[Technique] SegSNR: Properly add noise to synthesized speech
Published:
Last Updated: 2020-01-17
These days I have been working on a project where synthetic speech data is used. However, we want to make the speech data more realistic and evaluate the effects of noise by employing different signal-noise rates (SNR). So, I investigated on how to add noise to speech signal properly given needed SNR level.
Take adding Gaussian noise as an example, given a pure speech data $S$, and noise data of normal distribution (mean:0, std:1), our goal is to add the noise to the clean speech data to make its SNR equal to $q$:
\[S_i = S_i + w * N_i\]$S_i$ means the i-th data in speech and noise vector.

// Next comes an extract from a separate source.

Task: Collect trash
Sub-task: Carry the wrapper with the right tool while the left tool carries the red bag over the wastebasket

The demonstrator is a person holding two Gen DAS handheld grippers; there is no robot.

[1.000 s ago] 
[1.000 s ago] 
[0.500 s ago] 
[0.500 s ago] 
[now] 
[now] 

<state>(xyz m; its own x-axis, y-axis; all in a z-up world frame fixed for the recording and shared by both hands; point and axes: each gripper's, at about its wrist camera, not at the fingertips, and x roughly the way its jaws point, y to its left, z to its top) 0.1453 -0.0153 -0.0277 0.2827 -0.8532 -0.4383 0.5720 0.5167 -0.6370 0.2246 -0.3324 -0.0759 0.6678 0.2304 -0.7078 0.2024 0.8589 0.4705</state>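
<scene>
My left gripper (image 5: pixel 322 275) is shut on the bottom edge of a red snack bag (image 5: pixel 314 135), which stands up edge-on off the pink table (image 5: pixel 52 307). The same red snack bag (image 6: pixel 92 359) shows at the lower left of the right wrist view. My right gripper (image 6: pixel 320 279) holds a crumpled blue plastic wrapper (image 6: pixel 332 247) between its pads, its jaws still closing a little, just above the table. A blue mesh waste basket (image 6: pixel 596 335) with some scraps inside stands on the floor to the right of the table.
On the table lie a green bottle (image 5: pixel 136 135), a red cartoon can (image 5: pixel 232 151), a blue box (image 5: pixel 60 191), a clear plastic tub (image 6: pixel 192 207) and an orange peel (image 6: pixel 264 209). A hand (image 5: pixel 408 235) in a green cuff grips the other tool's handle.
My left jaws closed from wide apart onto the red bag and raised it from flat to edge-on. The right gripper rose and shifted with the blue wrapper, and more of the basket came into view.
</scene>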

To solve this problem, let us have a look at the equation of SNR:
\[q=10log_{10}(\frac{P_s}{w^2 * P_n}) = 10log_{10}(\frac{\sum_i{S_i^2}}{w^2 * \sum_i N_i^2})\]where $P$ means power, $w$ is the target weight we want to get.
Then we have:
\[w = \sqrt{\frac{\sum_i S_i^2}{\sum_i N_i^2 * 10^{q/10}}}\]This is actually the most common methods explained in other posts and also my first idea of this task.
However, during practice, I found this method not very efficient in speech data, the noise is not obvious even if I have set the SNR to -5dB. I think the reason is that in the speech signal, the amplitude varies greatly. There are very high peaks and low valleys. But the noise is uniformly generated and spread to all the time axis. That is why the noise is not as strong as speech signals to human ears.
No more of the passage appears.